Many remember when killer was in a rough spot before the big change, so much so that many stopped playing the role entirely. Survivor queues were painfully long because there just weren’t enough people playing killers. That was seen as a serious balance issue— which it was— and adjustments were made to shift power back toward killers. And it worked! Killer play became more rewarding, and player numbers recovered.
But now, many survivors are feeling what killers once did: powerless, frustrated, and burned out. But rather than seeing this as another balance red flag, it’s often chalked up to survivor entitlement or poor attitude.

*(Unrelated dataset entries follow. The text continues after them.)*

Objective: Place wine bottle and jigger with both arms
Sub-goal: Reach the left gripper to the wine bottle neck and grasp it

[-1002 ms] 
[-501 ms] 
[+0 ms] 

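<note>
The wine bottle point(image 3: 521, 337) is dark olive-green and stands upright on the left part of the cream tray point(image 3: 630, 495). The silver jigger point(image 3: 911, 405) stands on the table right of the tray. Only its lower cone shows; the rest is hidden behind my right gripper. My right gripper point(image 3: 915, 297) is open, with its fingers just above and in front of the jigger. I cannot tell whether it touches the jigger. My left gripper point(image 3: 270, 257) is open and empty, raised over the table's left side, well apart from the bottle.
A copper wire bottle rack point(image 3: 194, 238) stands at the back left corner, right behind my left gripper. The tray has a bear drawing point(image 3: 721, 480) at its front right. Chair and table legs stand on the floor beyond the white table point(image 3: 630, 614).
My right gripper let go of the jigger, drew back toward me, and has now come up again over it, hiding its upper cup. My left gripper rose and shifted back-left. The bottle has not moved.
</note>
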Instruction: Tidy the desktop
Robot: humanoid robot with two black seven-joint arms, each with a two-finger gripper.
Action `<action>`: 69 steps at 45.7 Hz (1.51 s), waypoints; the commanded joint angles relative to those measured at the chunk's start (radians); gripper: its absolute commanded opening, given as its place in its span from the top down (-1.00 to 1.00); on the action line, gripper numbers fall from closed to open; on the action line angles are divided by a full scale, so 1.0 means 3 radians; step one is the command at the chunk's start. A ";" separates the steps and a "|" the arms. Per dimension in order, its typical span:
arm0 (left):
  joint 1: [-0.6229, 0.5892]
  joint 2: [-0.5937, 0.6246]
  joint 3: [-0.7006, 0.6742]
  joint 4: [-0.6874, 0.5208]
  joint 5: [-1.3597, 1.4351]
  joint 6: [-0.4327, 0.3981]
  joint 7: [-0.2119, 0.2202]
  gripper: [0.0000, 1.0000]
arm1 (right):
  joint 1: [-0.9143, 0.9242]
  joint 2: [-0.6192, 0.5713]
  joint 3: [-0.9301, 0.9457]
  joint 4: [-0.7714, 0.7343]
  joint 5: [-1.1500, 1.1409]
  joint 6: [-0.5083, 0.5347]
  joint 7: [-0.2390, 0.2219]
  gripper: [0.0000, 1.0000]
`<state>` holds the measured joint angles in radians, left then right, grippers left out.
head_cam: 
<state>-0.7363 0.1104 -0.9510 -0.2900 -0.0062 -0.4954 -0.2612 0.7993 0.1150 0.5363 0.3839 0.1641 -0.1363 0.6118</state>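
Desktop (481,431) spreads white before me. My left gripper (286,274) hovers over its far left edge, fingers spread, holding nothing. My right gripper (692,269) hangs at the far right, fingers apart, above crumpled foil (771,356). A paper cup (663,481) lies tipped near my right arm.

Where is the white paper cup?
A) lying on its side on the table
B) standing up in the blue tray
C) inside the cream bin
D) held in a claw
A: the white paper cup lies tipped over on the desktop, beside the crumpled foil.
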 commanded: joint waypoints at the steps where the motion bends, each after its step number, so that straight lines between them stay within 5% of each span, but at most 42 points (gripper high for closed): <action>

Statistically, survivor is a harder role (fitting for a horror game, as escape should be tricky) This is true across MMR brackets, killer tiers, and even regions. Whether the data comes from BHVR, Nightlight, personal match histories, or just consistent player experience, it paints the same picture. Survivor is intentionally designed to be harder. And I think that fact is too often forgotten, ignored, or deliberately dismissed/belittled. Survivors are quitting for the same reasons killers were quitting before— just unhappiness and dissatisfaction with the role. I think many survivors haven’t accepted this yet and still expect more of a 50/50 win and loss rate. I think the QOL changes will help with a lot of the frustration, and the harsher penalties on giving up will certainly help as well.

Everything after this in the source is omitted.